DR. KIEL: Sure. So, the first one was ADT and using anti-testosterone agents like bicalutamide or potentially, some institutions use degarelix for their drug of choice. To be honest, that's the way, in consultation the Feds with the drug company wanted it done. It's not unreasonable, and a lot of clinical practices still do what you do. A purist would probably say that looking at overall survival advantage, there isn't going to be one. But I think the way that these trials are smart in taking things into account was looking at the PSA doubling time and most of those patients if their doubling quickly you could get around with ADT monotherapy. And then the second question was related to durvalumab? Oh, so giving chemotherapy past chemo rads. So, that wasn't necessarily a standard of care everywhere, that's why they didn't do it in the trial because there's not enough data to show that that leads to an overall survival advantage.

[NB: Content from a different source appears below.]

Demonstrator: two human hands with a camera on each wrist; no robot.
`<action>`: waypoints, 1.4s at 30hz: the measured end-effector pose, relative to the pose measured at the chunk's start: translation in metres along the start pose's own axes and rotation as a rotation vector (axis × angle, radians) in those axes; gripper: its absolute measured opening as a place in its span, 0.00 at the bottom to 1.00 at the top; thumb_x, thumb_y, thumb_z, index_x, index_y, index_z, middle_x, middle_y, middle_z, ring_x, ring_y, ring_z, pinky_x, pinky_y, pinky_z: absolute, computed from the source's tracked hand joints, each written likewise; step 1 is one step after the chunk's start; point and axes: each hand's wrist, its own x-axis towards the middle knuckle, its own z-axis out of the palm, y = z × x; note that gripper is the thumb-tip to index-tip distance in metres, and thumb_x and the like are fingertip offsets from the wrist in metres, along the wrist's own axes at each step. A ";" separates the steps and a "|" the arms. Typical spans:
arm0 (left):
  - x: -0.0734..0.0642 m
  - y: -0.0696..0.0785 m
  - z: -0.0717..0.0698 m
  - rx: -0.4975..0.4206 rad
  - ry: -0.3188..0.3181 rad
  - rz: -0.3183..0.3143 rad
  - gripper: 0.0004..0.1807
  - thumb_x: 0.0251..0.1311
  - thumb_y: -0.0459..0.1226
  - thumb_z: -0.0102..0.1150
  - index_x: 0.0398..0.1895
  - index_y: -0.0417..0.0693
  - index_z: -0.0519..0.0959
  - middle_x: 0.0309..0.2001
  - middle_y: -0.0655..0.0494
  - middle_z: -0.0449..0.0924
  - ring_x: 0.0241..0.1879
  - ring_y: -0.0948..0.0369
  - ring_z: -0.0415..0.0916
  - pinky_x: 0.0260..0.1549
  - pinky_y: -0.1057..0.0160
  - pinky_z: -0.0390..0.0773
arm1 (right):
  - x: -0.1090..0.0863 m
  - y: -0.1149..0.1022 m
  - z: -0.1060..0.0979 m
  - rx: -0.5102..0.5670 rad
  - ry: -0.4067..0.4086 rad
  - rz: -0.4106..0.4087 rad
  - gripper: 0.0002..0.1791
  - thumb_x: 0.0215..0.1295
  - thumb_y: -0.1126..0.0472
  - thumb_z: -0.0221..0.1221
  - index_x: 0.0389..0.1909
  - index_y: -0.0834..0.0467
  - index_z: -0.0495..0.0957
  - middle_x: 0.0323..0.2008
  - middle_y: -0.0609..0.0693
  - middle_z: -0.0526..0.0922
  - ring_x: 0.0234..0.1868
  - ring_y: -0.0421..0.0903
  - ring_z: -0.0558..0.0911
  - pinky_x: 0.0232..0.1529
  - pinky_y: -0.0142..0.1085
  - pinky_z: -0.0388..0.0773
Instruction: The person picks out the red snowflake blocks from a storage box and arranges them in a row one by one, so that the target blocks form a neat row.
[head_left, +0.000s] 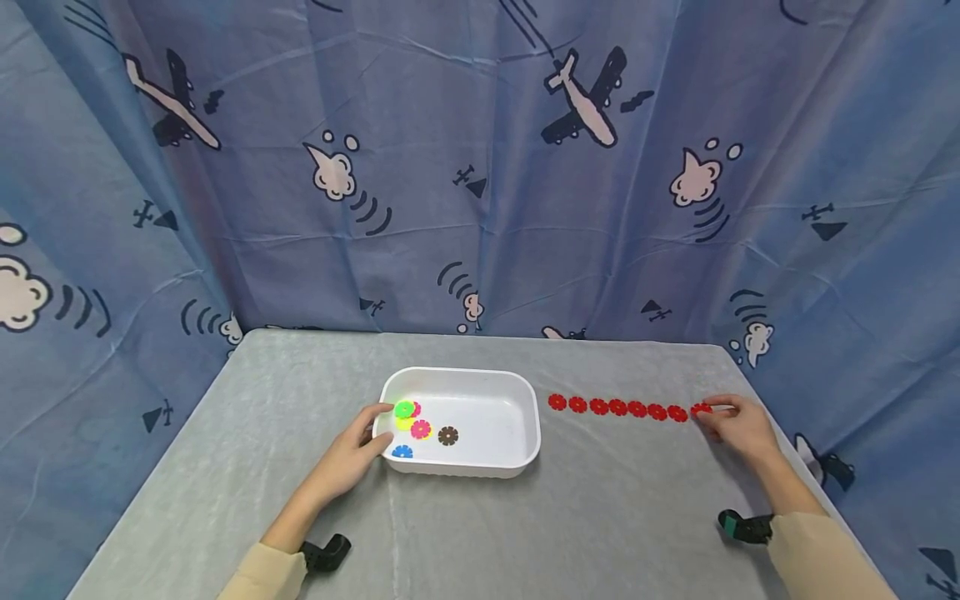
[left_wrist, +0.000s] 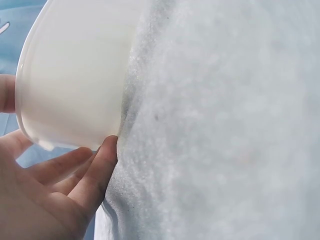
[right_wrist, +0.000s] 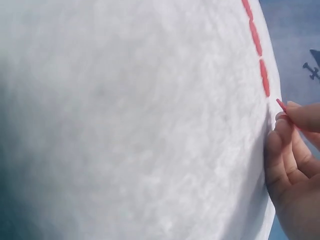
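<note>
At the left end of a white plastic tray (head_left: pixel 480 468), my left hand (head_left: pixel 351 454) grips the rim and side wall. In the left wrist view, the fingertips of that hand (left_wrist: pixel 55 195) touch the outer wall of the tray (left_wrist: pixel 75 75) near the cloth. My right hand (head_left: pixel 742 427) pinches a red notched disc (head_left: pixel 701 408) at the right end of a row of red discs (head_left: pixel 617 407). The right wrist view shows the pinched disc (right_wrist: pixel 281 105) tilted between thumb and finger, just apart from the last disc of the row (right_wrist: pixel 264 78).
Inside the tray lie a green disc (head_left: pixel 404 409), a pink disc (head_left: pixel 421 429), a brown disc (head_left: pixel 447 436), a blue disc (head_left: pixel 402 452) and partly covered yellow ones. Grey cloth (head_left: pixel 570 533) covers the table. A blue patterned curtain (head_left: pixel 420 208) hangs behind it.
</note>
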 end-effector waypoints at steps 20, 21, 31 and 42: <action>0.002 -0.001 0.001 -0.014 -0.012 -0.020 0.25 0.75 0.41 0.54 0.73 0.54 0.67 0.72 0.41 0.66 0.68 0.42 0.69 0.62 0.40 0.70 | -0.005 -0.004 -0.004 -0.193 0.058 -0.094 0.20 0.72 0.60 0.57 0.52 0.75 0.74 0.39 0.67 0.80 0.34 0.54 0.79 0.29 0.35 0.76; 0.002 -0.001 0.000 -0.011 -0.011 -0.020 0.25 0.75 0.41 0.54 0.73 0.54 0.67 0.72 0.41 0.67 0.68 0.42 0.69 0.62 0.40 0.71 | -0.007 -0.005 -0.003 -0.188 0.056 -0.100 0.19 0.73 0.60 0.56 0.52 0.75 0.74 0.39 0.67 0.80 0.34 0.53 0.79 0.29 0.35 0.77; 0.002 0.000 -0.004 0.028 -0.001 -0.016 0.26 0.75 0.40 0.55 0.73 0.53 0.67 0.70 0.40 0.69 0.64 0.44 0.73 0.58 0.44 0.73 | -0.028 -0.038 0.020 -0.163 0.154 -0.294 0.14 0.73 0.62 0.57 0.48 0.71 0.80 0.37 0.62 0.82 0.33 0.51 0.78 0.27 0.32 0.75; -0.005 0.004 -0.007 0.170 0.049 0.051 0.29 0.75 0.47 0.54 0.75 0.50 0.65 0.68 0.40 0.71 0.62 0.46 0.75 0.59 0.39 0.72 | -0.062 -0.086 0.057 -0.155 0.163 -0.410 0.14 0.74 0.59 0.58 0.49 0.66 0.81 0.40 0.59 0.84 0.41 0.55 0.81 0.41 0.47 0.78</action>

FEMALE: We have a patient, 50-year-old-gentleman with stage IV colon who has Lynch. And we've had him on pembrolizumab, almost going on two years. We're afraid to take him off –

DR. KIEL: Yeah.

FEMALE: I'm wondering if there's any data on long-term PD-L1.

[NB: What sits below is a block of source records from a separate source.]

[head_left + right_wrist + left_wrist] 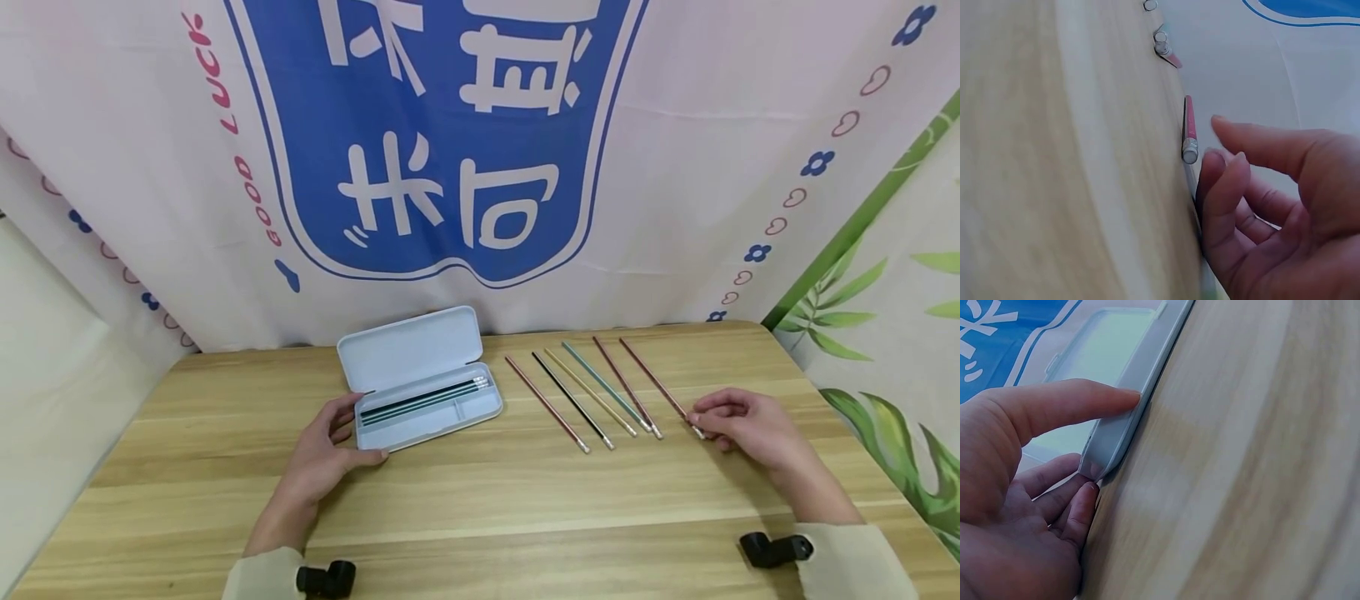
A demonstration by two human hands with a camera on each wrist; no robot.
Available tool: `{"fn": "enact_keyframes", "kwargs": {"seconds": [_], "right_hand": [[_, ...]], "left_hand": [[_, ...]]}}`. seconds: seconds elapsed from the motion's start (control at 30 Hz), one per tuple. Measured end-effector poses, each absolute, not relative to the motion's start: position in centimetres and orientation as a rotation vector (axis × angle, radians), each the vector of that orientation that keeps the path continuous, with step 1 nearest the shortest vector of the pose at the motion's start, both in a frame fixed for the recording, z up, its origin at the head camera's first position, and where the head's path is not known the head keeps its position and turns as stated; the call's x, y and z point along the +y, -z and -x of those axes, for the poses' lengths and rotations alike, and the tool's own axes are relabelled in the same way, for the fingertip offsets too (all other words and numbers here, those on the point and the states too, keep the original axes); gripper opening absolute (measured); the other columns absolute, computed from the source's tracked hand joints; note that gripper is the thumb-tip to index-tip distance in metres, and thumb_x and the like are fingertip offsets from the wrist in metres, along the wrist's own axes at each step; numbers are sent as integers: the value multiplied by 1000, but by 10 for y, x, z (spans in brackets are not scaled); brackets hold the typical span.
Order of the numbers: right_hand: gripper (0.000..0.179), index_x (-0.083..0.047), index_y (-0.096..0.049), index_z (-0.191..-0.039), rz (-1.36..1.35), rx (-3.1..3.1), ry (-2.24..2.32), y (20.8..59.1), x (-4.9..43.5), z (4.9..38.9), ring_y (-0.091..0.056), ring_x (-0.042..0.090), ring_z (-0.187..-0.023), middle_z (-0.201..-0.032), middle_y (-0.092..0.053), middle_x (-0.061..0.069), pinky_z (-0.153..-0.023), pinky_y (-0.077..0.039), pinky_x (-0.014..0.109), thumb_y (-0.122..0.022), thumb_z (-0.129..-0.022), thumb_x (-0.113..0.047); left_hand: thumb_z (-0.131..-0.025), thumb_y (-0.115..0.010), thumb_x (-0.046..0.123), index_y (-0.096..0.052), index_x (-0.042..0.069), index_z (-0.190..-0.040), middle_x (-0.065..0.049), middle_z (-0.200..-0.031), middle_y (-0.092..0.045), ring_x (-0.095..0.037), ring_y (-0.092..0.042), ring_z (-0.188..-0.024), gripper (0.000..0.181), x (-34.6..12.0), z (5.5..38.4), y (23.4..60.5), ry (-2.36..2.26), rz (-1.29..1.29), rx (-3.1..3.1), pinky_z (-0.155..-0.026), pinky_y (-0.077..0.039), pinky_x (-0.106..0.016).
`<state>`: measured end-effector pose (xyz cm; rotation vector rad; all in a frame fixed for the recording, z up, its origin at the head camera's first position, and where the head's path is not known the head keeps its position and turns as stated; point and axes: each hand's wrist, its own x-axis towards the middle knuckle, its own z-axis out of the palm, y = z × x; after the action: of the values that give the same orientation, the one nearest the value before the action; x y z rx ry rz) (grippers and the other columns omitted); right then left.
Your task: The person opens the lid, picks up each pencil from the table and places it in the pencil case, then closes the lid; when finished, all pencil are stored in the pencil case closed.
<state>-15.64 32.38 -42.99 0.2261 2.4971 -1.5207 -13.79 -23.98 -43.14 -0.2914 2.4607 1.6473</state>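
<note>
A pale blue pencil case (420, 439) lies with its lid (408, 348) raised and a few dark pencils (422, 402) inside. My left hand (326, 450) holds the case by its left end; in the left wrist view the thumb (1085, 403) presses the front wall and the other fingers bend round the corner. At the right of a row of pencils lies a red pencil (654, 375) with a white eraser end. My right hand (750, 425) is at that end. The right wrist view shows the red pencil (1189, 128) just beside the parted, bent fingertips, not between them.
Left of the red pencil lie several more: a dark red (622, 379), a blue (600, 377), a yellow (588, 390), a black (572, 398) and another red pencil (545, 402). A printed curtain (675, 208) hangs behind the wooden table (525, 517).
</note>
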Motion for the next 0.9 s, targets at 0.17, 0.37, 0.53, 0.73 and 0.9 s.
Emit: {"fn": "enact_keyframes", "kwargs": {"seconds": [0.17,0.37,0.53,0.73,0.9], "right_hand": [[40,8,-67,-124,-205,2538,1429,430,323,155,-65,8,-73,-88,-75,-7,-65,-59,27,-81,-96,-17],[36,4,-69,-116,-191,2594,1326,428,321,155,-64,10,-70,-86,-73,-3,-63,-58,27,-84,-94,-20],[35,2,-70,-113,-209,2635,1261,427,318,155,-64,11,-69,-85,-72,-3,-62,-57,27,-85,-94,-24],[34,0,-71,-111,-209,2665,1205,426,316,154,-64,12,-69,-86,-72,-1,-61,-56,28,-84,-94,-26],[34,-1,-72,-109,-203,2699,1161,425,316,154,-63,13,-68,-87,-70,1,-60,-53,28,-84,-94,-29]], "left_hand": [[-81,-90,6,-34,12,-167,-21,-167,-39,-41,-39,-151,103,-240,138,432,-1644,286,2462,-125,-34,-55],[-81,-90,6,-33,12,-167,-22,-167,-39,-41,-40,-150,104,-240,139,432,-1645,277,2456,-125,-35,-56],[-81,-90,6,-33,11,-167,-23,-167,-39,-41,-40,-151,103,-240,140,431,-1644,272,2461,-125,-34,-55],[-81,-90,5,-33,11,-167,-22,-167,-39,-40,-39,-152,103,-239,139,430,-1644,281,2459,-126,-33,-54],[-82,-90,6,-32,12,-167,-21,-168,-38,-40,-38,-152,103,-239,138,429,-1650,288,2451,-126,-33,-54]]}}
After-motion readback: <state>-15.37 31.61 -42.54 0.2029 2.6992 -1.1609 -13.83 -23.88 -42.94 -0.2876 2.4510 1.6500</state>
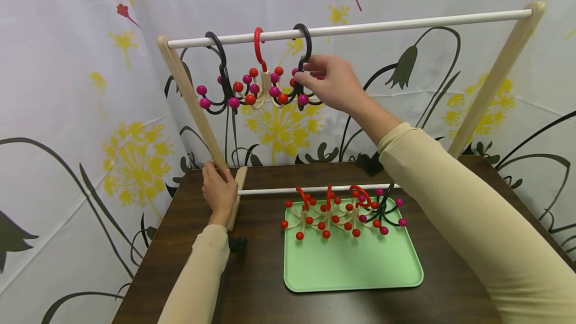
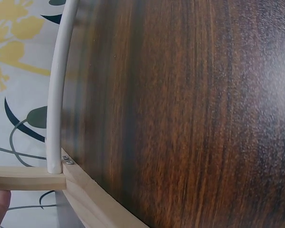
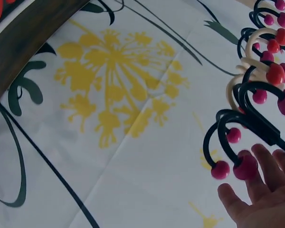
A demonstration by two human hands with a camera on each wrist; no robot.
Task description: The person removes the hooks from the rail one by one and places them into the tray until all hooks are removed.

DR. KIEL: So, the New England Journal of Medicine trial that was published, I think 2 years ago for treatment agnostic, which was mostly colorectal cancer, some of those patients I know from experience are around like 30 or 40 months. So, the short answer is we don't know what to do if you stop it. We don't, I don't, nobody does. I don't think anybody is going to give you a clear answer. I think we're still teasing that out of how much immunotherapy is enough. We're kind of getting into the problems that lymphomas used to have with maintenance rituximab where they would be on it long term. The short answer is we don't know. The potential concern is if you have these patients on long-term and they start to develop JAK mutations, which regulate STAT pathways, those decrease the probability of immunotherapy going forward, but those are also rare patient populations. I think what is being looked at, is potentially giving patients trials of 12 months and then stopping and restarting at the time of relapse, but none of that data has been published yet. Those patients are still recruiting at trials.

Okay. If you need anything, I will hide out in the back. Please come up and talk to me.